Hippocampal slices were superfused in the absence or presence of a single concentration of MLA (0.1–10 μM) for 30 min, and then superfused for an additional 30 min with nicotine (30 μM) added to the buffer. Arrow indicates the time point at which nicotine was added to the superfusion buffer.
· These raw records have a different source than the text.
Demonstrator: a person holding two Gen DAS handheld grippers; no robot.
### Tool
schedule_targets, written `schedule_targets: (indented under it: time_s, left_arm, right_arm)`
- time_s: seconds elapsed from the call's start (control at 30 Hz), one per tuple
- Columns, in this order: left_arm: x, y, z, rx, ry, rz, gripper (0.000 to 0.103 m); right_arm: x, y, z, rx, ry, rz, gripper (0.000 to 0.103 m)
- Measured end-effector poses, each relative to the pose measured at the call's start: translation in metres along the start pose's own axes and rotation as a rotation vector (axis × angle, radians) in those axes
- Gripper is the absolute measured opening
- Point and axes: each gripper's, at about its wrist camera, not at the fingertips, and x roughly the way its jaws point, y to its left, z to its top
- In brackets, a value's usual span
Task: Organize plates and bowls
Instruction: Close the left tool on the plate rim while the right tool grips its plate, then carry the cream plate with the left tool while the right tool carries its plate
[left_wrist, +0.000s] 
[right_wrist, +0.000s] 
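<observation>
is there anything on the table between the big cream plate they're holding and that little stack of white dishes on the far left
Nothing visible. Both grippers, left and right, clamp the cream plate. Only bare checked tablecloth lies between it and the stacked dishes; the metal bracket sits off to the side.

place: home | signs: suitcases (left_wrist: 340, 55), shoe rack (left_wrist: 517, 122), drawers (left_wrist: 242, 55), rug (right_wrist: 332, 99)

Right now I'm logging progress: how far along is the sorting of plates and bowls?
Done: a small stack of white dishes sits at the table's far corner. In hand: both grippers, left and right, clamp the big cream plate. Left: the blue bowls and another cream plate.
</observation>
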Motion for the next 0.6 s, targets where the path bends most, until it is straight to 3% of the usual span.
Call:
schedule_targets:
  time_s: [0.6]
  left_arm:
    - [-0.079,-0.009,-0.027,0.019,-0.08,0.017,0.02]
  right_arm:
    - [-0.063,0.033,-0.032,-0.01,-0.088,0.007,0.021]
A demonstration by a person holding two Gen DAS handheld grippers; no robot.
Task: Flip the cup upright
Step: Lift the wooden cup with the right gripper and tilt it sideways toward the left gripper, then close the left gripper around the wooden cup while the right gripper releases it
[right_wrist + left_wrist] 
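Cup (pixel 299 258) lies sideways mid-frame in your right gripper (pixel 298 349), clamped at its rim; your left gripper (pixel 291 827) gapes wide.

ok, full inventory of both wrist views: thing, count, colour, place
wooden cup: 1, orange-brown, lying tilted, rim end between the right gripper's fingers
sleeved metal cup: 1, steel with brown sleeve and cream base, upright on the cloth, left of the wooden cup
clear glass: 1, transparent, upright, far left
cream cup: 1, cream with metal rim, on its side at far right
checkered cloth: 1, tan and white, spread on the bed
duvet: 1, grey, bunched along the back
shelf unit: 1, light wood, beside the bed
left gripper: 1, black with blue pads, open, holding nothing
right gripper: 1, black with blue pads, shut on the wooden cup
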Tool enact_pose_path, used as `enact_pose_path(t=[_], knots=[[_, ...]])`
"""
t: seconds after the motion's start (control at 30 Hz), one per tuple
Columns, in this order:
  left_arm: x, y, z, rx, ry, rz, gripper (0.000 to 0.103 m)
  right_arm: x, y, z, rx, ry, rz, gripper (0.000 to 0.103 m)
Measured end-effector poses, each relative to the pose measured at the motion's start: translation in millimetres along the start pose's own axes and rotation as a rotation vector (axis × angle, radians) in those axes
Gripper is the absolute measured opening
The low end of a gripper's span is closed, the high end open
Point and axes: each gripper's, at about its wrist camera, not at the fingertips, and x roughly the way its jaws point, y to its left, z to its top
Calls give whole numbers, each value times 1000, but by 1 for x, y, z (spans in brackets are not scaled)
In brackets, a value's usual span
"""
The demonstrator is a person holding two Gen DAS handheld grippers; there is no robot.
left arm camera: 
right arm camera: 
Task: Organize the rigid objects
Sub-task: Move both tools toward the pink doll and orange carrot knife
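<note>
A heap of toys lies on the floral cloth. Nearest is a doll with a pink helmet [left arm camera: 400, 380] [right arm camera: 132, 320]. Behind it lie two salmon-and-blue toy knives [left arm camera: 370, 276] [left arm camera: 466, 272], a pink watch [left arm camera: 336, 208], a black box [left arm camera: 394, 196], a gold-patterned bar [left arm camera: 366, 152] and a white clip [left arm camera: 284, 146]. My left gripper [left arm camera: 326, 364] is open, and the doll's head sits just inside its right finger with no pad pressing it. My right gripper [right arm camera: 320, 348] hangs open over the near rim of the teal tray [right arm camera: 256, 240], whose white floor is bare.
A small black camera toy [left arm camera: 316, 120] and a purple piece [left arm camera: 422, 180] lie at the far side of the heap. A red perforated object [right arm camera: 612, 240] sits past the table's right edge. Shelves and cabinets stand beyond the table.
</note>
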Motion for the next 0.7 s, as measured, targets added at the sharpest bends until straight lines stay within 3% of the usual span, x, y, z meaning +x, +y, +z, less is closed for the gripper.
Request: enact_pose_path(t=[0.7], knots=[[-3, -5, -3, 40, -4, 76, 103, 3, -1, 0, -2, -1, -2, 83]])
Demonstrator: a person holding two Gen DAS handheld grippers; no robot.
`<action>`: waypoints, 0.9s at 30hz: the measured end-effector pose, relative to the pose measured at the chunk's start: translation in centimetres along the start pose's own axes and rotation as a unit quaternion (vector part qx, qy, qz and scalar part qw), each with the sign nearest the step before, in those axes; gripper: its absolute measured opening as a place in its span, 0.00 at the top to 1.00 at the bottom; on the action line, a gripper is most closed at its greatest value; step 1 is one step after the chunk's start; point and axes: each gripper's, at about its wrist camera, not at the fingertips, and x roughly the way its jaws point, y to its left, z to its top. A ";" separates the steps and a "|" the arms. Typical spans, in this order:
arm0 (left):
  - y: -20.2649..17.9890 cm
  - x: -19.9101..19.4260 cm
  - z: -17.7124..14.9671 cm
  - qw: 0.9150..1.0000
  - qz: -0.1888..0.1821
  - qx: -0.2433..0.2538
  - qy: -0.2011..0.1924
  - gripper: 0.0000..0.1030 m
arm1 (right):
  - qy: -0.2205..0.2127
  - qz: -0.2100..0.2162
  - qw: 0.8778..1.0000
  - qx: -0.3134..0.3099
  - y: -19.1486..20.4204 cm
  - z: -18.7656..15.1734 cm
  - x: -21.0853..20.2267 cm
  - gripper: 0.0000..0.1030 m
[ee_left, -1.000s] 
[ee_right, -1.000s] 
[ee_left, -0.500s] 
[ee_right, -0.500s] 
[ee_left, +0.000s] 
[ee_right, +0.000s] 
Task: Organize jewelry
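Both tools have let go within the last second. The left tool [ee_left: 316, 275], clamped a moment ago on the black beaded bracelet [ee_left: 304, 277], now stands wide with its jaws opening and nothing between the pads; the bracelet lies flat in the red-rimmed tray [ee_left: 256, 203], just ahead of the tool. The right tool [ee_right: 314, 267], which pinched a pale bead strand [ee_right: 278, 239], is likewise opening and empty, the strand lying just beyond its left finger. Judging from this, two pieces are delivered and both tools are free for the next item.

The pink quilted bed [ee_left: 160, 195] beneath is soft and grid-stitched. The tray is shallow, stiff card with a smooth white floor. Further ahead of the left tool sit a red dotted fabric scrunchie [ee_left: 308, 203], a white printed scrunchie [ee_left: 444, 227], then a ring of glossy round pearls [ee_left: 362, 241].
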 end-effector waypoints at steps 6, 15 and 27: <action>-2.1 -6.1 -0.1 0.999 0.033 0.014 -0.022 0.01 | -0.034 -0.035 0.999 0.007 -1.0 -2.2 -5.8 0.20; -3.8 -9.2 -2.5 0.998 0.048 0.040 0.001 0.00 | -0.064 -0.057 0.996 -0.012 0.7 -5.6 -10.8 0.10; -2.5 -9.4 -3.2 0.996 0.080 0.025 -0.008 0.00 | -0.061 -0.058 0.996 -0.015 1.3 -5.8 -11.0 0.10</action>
Fractional release data are expressed as a percentage of basal (mean ± SEM), n = 6 rats. Basal fractional release was 0.40 ± 0.006 as a percentage of tissue-[³H] content. Time course data for MLA-induced inhibition of nicotine-evoked fractional [³H]NE release were used to generate the [³H]NE overflow data, expressed as mean ± S.E.M. total [³H]NE overflow as a percentage of tissue-[³H] content. n = 6. Control [³H]NE overflow represents response to 30 μM nicotine in the absence of MLA. The MLA concentration-response curve was generated using nonlinear regression. * indicates difference from control, p < 0.05.

Fig. 5. Time course and concentration dependence of bPiDDB inhibition of nicotine-evoked fractional [³H]NE release (top) and nicotine-evoked [³H]NE overflow (bottom) from superfused rat hippocampal slices

Hippocampal slices were superfused in the absence or presence of a single concentration of bPiDDB (1 nM – 10 μM) for 30 min, and then superfused for an additional 30 min with nicotine (30 μM) added to the buffer. Time course data for bPiDDB-induced inhibition of nicotine-evoked fractional [³H]NE release were used to generate [³H]NE overflow data. Arrow indicates the time point at which nicotine was added to the superfusion buffer. Fractional release data are expressed as a percentage of basal (mean ± SEM), n = 6 rats. Basal fractional release was 0.33 ± 0.006 as a percentage of tissue-[³H] content. [³H]NE overflow data are expressed as mean ± S.E.M. total [³H]NE overflow as a percentage of tissue-[³H] content. n = 6. Control [³H]NE overflow represents response to 30 μM nicotine in the absence of bPiDDB. The bPiDDB concentration-response curve was generated using nonlinear regression. * indicates difference from control, p < 0.05.

Fig. 6. Schild analysis for mecamylamine inhibition of nicotine-evoked [³H]NE overflow from superfused rat hippocampal slices

After collection of the third basal sample, slices were superfused with buffer in the absence and presence of mecamylamine (MEC; 1 nM-10 μM; between-groups factor) for 30 min before the addition of nicotine (1 – 300 μM; within subjects factor) to the buffer, and superfusion continued for an additional 30 min. Control is the concentration-response for nicotine in the absence of mecamylamine, and the nicotine concentration response was determined contemporaneously for each concentration of mecamylamine. Concentration-response curves were generated using nonlinear regression. Curves illustrated for the 0.1 and 1 μM mecamylamine are superimposed. Data are presented as mean ± S.E.M. total [³H]NE overflow during the 30-min exposure to nicotine in the absence or presence of mecamylamine; n = 4-5 rats/mecamylamine concentration; control, n = 16 rats.

Fig. 7. Schild analysis for bPiDDB inhibition of nicotine-evoked [³H]NE overflow from superfused rat hippocampal slices

After collection of the third basal sample, slices were superfused with buffer in the absence and presence of bPiDDB (0.01-1.0 μM; between-groups factor) for 30 min before the addition of nicotine (1 – 300 μM; within subjects factor) to the buffer, and superfusion continued for an additional 30 min. Control is the concentration-response for nicotine in the absence of bPiDDB, and the nicotine concentration response was determined contemporaneously for each concentration of bPiDDB. Concentration-response curves were generated using nonlinear regression. Data are presented as mean ± S.E.M. total [³H]NE overflow during the 30-min exposure to nicotine in the absence or presence of mecamylamine; n = 5-7 rats/bPiDDB concentration; control, n = 12 rats. Inset shows the Schild regression in which the log of dr – 1 was plotted as a function of log of bPiDDB concentration and data were fit by linear regression.